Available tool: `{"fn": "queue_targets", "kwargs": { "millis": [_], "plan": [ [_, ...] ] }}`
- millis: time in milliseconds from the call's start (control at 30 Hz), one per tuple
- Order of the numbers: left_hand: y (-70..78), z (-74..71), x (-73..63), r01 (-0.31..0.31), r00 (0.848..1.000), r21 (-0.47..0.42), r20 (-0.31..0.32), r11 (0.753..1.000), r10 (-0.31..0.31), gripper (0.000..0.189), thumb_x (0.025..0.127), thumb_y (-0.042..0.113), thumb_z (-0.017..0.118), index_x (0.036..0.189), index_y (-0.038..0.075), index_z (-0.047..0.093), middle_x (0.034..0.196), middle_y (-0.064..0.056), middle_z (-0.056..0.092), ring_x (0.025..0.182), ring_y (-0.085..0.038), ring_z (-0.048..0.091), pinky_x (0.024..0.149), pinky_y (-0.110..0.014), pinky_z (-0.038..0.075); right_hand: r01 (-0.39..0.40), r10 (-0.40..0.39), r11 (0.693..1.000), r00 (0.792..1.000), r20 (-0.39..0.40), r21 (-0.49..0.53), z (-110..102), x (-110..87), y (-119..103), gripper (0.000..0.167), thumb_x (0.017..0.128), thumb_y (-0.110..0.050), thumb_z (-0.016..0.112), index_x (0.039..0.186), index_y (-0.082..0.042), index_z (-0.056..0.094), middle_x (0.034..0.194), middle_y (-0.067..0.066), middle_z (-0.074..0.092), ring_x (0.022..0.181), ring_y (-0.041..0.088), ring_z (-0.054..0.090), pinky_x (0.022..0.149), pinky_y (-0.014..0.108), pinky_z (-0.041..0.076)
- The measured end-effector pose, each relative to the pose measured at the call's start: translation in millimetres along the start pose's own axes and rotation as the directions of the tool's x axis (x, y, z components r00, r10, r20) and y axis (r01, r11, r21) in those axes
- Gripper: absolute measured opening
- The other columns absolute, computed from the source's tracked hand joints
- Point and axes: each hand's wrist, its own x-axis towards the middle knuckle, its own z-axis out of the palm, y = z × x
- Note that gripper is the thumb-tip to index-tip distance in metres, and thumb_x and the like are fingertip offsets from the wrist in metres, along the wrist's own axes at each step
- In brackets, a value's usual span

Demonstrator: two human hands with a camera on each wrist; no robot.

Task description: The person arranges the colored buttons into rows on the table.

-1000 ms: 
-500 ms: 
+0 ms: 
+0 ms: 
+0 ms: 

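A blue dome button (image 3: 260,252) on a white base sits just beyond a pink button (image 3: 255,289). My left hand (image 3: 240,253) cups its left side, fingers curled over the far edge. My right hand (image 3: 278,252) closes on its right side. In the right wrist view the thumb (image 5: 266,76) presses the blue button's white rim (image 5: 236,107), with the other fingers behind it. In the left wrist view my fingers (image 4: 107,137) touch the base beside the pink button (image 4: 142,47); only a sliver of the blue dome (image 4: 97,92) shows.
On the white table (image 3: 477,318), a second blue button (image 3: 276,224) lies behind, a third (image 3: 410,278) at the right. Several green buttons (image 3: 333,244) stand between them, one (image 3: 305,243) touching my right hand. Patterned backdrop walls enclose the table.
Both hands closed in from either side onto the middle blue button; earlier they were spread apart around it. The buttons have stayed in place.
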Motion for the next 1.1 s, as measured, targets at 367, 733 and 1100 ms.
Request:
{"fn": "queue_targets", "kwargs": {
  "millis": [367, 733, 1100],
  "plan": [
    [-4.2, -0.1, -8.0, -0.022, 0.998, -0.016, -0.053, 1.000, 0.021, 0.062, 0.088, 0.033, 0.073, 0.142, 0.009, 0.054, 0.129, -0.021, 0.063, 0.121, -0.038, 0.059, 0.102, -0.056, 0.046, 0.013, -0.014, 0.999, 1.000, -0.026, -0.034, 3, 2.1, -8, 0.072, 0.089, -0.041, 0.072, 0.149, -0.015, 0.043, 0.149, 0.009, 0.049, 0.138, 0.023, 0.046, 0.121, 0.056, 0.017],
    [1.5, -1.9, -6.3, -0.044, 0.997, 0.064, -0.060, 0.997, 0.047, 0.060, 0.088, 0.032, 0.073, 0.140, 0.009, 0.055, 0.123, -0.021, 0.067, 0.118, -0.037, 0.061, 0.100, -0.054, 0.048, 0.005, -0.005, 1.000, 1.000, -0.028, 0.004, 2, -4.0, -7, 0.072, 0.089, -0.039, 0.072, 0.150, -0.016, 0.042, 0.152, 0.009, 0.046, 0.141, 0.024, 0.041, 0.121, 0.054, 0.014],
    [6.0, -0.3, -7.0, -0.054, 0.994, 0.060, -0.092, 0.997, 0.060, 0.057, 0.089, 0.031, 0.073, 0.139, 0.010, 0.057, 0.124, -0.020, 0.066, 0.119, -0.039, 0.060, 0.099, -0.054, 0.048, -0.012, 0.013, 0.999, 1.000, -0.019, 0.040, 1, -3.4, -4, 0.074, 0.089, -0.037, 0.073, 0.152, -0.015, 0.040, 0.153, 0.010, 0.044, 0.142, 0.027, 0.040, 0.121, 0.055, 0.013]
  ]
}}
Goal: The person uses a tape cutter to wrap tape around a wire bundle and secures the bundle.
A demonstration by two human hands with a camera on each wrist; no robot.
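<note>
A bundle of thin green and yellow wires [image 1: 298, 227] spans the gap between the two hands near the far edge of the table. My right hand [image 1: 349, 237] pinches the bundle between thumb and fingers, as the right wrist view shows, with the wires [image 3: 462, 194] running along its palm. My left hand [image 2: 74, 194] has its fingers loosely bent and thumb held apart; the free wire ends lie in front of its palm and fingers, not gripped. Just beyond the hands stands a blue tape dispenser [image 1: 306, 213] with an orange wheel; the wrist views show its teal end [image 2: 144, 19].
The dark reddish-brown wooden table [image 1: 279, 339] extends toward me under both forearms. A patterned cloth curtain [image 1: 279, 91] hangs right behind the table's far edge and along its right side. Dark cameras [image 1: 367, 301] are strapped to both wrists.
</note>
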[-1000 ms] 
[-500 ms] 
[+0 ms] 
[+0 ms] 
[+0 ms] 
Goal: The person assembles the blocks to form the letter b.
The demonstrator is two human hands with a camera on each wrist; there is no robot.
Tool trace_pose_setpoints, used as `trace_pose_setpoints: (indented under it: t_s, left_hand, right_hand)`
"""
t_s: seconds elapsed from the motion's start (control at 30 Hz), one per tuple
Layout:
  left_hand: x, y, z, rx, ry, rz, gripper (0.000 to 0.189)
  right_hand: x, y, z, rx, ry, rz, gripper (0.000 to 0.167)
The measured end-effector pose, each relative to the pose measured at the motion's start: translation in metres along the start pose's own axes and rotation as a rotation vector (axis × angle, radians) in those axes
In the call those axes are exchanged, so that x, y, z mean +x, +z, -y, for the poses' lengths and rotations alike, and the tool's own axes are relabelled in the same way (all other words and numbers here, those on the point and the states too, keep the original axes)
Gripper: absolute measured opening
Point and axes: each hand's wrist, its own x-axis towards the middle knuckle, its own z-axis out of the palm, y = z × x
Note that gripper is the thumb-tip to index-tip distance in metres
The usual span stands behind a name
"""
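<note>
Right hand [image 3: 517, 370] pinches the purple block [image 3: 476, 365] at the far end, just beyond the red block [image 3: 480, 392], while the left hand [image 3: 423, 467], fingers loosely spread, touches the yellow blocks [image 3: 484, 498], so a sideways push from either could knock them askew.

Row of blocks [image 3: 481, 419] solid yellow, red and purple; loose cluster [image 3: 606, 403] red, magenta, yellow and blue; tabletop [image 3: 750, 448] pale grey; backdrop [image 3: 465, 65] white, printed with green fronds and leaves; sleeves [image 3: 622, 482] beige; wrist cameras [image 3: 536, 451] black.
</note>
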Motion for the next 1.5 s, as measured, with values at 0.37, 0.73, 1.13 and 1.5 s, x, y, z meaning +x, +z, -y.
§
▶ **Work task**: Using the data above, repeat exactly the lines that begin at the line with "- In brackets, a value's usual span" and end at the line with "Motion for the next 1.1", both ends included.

▶ **Solution to this problem**:
- In brackets, a value's usual span

Demonstrator: two human hands with a camera on each wrist; no robot.

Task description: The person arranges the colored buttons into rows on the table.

-1000 ms: 
-500 ms: 
+0 ms: 
+0 ms: 
+0 ms: 

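A blue dome button (image 3: 260,252) on a white base sits just beyond a pink button (image 3: 255,289). My left hand (image 3: 240,253) cups its left side, fingers curled over the far edge. My right hand (image 3: 278,252) closes on its right side. In the right wrist view the thumb (image 5: 266,76) presses the blue button's white rim (image 5: 236,107), with the other fingers behind it. In the left wrist view my fingers (image 4: 107,137) touch the base beside the pink button (image 4: 142,47); only a sliver of the blue dome (image 4: 97,92) shows.
On the white table (image 3: 477,318), a second blue button (image 3: 276,224) lies behind, a third (image 3: 410,278) at the right. Several green buttons (image 3: 333,244) stand between them, one (image 3: 305,243) touching my right hand. Patterned backdrop walls enclose the table.
Both hands closed in from either side onto the middle blue button; earlier they were spread apart around it. The buttons have stayed in place.
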Motion for the next 1.1 s, as measured, targets at 367, 733 and 1100 ms.

There is nothing further in this answer.